Yocum v. Briggs et al
Filing
72
OPINION AND ORDER: I GRANT in part and DENY in part Defendants Motion for Partial Summary Judgment 47 . The motion is GRANTED as to Defendants Frost and Manu; it is DENIED as to Defendant Briggs. Signed on 5/16/16 by Chief Judge Michael W. Mosman. (dls)
IN THE UNITED STATES DISTRICT COURT
FOR THE DISTRICT OF OREGON
PORTLAND DIVISION
DERALD D. YOCUM,
No. 3:14-cv-00422-MO
Plaintiff,
OPINION AND ORDER
v.
C/O BRIGGS; Lt. FROST; and
CAPTAIN MANU,
Defendants.
MOSMAN, J.,
On January 4, 2016, Defendants filed a Motion for Partial Summary Judgment [47].
Defendants moved to dismiss all but one of the remaining claims due to Plaintiff’s failure to
exhaust all administrative remedies before bringing this action. For the following reasons, I
GRANT in part and DENY in part Defendants’ Motion for Partial Summary Judgment [47]. The
motion is GRANTED as to Defendants Frost and Manu; it is DENIED as to Defendant Briggs.
BACKGROUND
After my previous ruling on Defendants’ Motion to Dismiss [43], this case was
left with two surviving claims and three defendants.
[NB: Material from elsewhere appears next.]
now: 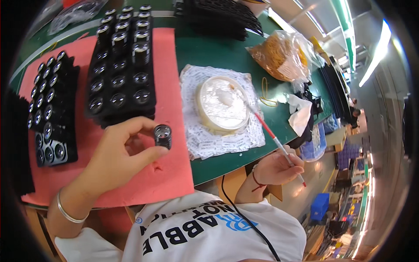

Claim one is for cruel and unusual
punishment based on harassment. Defendants Frost and Manu are supervisors who were
alleged to have received kytes outlining abuses and ignored them. Defendant Briggs is
an officer who allegedly spit on, yelled at, and improperly issued “daily fails” to Plaintiff.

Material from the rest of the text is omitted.